While it is well known that this DNA-damage S-phase checkpoint controls
entry into metaphase, it was surprising that it also controls exit from
metaphase. Prior to this result, activation of the spindle
checkpoint was thought to be the only checkpoint controlling metaphase
exit. We followed up on our result by demonstrating that general
DNA damaging agents, such as X-irradiation, not only produce an
expected delay in interphase (due to an activation of DNA damage
checkpoints), but also a pronounced metaphase delay. These
observations landed us squarely in the middle of a controversy of
whether DNA damage checkpoints function during metaphase, as well as
during
interphase. A similar DNA-damage-induced metaphase delay had been
observed in mammalian cells.

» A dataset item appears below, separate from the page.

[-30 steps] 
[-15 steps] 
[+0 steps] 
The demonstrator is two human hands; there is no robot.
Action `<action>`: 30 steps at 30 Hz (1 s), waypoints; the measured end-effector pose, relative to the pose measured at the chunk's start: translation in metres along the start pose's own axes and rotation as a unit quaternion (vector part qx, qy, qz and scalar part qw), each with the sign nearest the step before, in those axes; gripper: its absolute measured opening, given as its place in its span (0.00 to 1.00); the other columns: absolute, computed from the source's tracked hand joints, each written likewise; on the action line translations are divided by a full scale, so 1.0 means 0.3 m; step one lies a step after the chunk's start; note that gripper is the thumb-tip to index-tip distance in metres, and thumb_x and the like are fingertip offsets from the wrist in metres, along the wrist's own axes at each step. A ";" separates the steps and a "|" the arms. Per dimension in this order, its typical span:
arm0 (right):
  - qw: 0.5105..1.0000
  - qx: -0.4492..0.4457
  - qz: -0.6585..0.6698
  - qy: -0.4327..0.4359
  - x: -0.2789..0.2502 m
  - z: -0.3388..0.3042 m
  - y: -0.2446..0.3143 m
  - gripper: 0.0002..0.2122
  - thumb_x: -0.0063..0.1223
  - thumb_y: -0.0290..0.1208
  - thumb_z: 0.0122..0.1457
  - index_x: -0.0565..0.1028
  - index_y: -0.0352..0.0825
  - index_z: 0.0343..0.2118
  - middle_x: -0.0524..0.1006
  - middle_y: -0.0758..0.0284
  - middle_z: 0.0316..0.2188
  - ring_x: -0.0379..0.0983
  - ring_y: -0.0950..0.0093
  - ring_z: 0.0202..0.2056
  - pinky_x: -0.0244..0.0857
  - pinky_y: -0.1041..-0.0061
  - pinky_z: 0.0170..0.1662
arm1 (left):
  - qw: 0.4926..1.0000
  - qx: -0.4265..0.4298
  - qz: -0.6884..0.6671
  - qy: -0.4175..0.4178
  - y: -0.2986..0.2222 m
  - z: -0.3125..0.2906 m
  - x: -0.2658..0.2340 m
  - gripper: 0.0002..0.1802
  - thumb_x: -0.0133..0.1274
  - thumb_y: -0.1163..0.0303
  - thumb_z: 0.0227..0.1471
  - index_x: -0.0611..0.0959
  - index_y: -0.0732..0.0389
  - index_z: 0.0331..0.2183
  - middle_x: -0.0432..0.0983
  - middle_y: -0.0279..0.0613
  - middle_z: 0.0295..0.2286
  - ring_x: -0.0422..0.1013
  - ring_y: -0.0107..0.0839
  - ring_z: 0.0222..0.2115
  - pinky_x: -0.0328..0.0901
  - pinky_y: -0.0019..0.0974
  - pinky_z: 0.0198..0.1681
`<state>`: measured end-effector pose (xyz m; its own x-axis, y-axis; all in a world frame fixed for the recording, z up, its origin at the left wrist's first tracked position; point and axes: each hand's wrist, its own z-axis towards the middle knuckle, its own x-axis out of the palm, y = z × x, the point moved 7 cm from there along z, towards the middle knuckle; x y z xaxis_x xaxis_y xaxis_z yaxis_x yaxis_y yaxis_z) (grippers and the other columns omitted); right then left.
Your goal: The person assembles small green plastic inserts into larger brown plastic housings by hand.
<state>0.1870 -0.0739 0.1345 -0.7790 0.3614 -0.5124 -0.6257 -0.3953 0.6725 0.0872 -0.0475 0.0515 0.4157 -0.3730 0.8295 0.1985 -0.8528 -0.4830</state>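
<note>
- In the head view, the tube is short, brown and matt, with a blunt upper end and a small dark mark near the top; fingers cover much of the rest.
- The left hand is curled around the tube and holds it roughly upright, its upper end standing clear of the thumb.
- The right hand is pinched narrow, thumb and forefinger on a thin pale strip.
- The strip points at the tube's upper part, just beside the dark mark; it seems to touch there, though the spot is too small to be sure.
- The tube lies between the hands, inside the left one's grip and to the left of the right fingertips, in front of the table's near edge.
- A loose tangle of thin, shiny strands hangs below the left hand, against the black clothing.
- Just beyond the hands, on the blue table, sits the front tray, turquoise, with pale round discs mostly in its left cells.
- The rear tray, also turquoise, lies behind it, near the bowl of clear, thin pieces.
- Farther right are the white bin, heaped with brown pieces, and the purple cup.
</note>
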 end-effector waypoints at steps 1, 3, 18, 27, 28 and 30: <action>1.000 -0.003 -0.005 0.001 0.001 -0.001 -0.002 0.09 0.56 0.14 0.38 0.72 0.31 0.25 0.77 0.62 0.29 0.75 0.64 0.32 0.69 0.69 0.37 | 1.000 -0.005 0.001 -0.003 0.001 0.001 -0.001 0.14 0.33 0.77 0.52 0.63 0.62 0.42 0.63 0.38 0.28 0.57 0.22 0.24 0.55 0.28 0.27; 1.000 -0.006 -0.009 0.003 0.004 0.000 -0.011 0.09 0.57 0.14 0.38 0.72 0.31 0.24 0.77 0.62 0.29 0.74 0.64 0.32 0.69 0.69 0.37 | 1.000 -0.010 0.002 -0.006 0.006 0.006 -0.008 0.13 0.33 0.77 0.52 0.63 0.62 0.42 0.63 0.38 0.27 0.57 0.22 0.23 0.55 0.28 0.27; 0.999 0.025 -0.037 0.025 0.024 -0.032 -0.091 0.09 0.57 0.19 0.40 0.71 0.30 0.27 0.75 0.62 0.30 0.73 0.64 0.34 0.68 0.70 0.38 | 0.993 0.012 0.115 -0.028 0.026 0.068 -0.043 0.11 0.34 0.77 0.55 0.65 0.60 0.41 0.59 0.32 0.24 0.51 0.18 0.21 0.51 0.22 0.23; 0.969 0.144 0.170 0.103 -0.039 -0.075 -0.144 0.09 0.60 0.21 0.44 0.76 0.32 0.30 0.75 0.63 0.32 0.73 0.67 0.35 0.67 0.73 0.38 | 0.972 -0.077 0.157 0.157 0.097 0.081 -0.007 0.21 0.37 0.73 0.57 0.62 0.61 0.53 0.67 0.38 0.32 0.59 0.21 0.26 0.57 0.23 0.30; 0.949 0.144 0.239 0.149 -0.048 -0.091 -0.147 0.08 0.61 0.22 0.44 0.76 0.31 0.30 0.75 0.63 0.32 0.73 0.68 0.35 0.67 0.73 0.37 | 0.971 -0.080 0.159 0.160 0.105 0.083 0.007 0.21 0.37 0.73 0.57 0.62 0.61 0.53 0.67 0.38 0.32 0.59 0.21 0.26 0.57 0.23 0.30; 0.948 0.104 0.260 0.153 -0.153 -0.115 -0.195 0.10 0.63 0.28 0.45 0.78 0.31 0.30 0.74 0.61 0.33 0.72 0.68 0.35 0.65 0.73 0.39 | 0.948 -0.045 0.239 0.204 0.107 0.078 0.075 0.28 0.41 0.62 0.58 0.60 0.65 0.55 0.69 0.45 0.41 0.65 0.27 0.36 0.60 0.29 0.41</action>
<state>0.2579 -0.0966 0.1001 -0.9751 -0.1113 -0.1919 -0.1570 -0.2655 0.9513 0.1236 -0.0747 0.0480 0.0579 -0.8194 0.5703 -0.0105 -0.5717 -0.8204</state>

Unresolved was whether this delay
was due to activation of a DNA damage or spindle assembly
checkpoint. The controversy arose because it was unclear if the
damaging agents were disrupting the centromere, thus activating the
spindle assembly checkpoint. We then undertook experiments using
the recently developed
I-Cre system in Drosophila.
With the I-Cre system, one can produce a double stranded
break at a defined locus in the chromosome. In this way, one is able to
produce a break without possibility of collateral kinetochore
damage. Anne Royou compared the effects of random DNA breaks
induced by
X-irradiation to site-specific I-Cre endonuclease-induced chromosome
breaks in wild-type, grp, and bubR1 mutant Drosophila
neuroblasts. She found that both the BubR1 spindle checkpoint and
the Grp/Chk1 DNA damage checkpoint pathway are involved in delaying the
metaphase/anaphase transition after extensive X-irradiation induced DNA
damage. However Grp/Chk1, but not BubR1, is required to delay
anaphase onset in the presence of I-Cre-induced double strand
breaks. Based on these results, we propose that DNA damage in
non-kinetochore regions produces a Grp/Chk1 DNA damage
checkpoint-mediated delay in the metaphase/anaphase transition.
This work is published in Current Biology (Royou
et al. 2005). We are currently pursuing the molecular
mechanism by which Grp/Chk1 delays anaphase entry.